_THE TASK_
Look through the data below and extract, unchanged, the lines from the one that contains "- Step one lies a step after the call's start" to the one that contains "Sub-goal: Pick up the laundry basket", both included.

_COLLECTED DATA_
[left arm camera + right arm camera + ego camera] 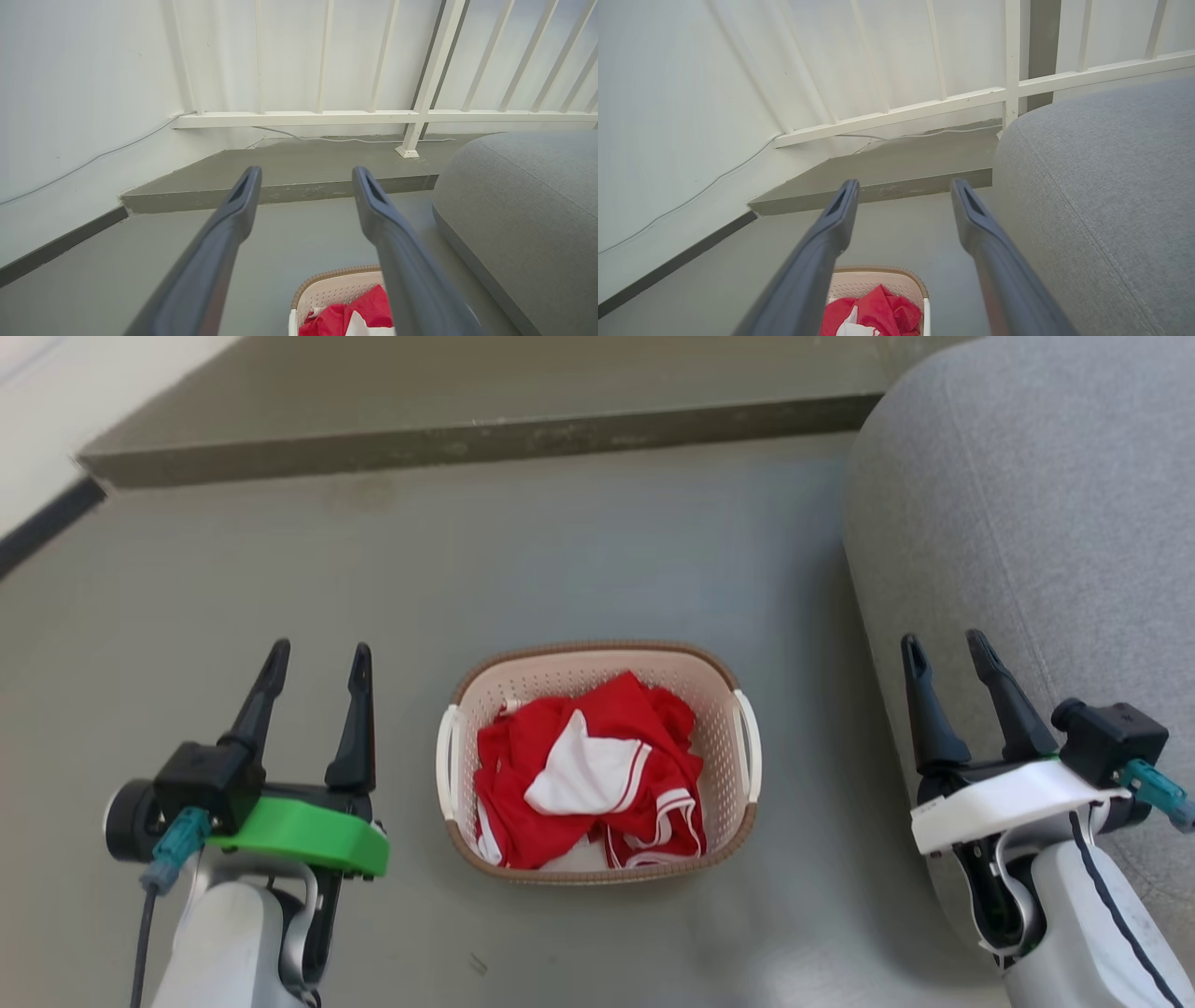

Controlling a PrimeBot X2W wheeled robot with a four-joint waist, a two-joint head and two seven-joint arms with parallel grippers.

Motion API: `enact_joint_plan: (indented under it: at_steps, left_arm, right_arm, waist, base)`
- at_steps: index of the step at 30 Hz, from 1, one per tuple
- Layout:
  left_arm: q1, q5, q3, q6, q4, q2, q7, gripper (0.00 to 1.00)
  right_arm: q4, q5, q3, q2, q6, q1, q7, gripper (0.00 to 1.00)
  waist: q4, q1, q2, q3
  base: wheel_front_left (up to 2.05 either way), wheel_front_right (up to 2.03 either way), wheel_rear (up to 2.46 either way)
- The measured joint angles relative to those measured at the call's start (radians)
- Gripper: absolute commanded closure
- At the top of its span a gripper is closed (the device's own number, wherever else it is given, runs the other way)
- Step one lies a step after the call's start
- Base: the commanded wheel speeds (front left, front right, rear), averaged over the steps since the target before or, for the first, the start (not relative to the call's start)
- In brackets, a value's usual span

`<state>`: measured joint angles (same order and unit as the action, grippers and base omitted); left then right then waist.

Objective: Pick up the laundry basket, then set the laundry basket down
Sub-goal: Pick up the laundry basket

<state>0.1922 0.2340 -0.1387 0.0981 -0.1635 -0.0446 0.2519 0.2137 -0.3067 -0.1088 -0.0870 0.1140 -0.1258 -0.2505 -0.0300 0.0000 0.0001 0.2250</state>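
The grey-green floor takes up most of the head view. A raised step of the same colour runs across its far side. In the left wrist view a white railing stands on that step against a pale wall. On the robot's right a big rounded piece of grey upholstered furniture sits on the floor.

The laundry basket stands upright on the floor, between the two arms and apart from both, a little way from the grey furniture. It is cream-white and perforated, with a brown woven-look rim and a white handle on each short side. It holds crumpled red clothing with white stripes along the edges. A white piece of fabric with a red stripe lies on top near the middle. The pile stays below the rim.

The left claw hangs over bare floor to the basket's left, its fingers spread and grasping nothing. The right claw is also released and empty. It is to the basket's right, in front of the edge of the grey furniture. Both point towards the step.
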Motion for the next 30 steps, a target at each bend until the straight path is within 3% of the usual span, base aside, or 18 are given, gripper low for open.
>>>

_REPLY TO THE TASK_
- Step one lies a step after the call's start
- Base: the commanded wheel speeds (front left, front right, rear), averaged over the steps since the target before or, for the first, the start (not relative to the call's start)
- In brackets, a value's usual span

`<state>`: measured joint angles (same order and unit as the action, grippers and base omitted); left then right then waist.

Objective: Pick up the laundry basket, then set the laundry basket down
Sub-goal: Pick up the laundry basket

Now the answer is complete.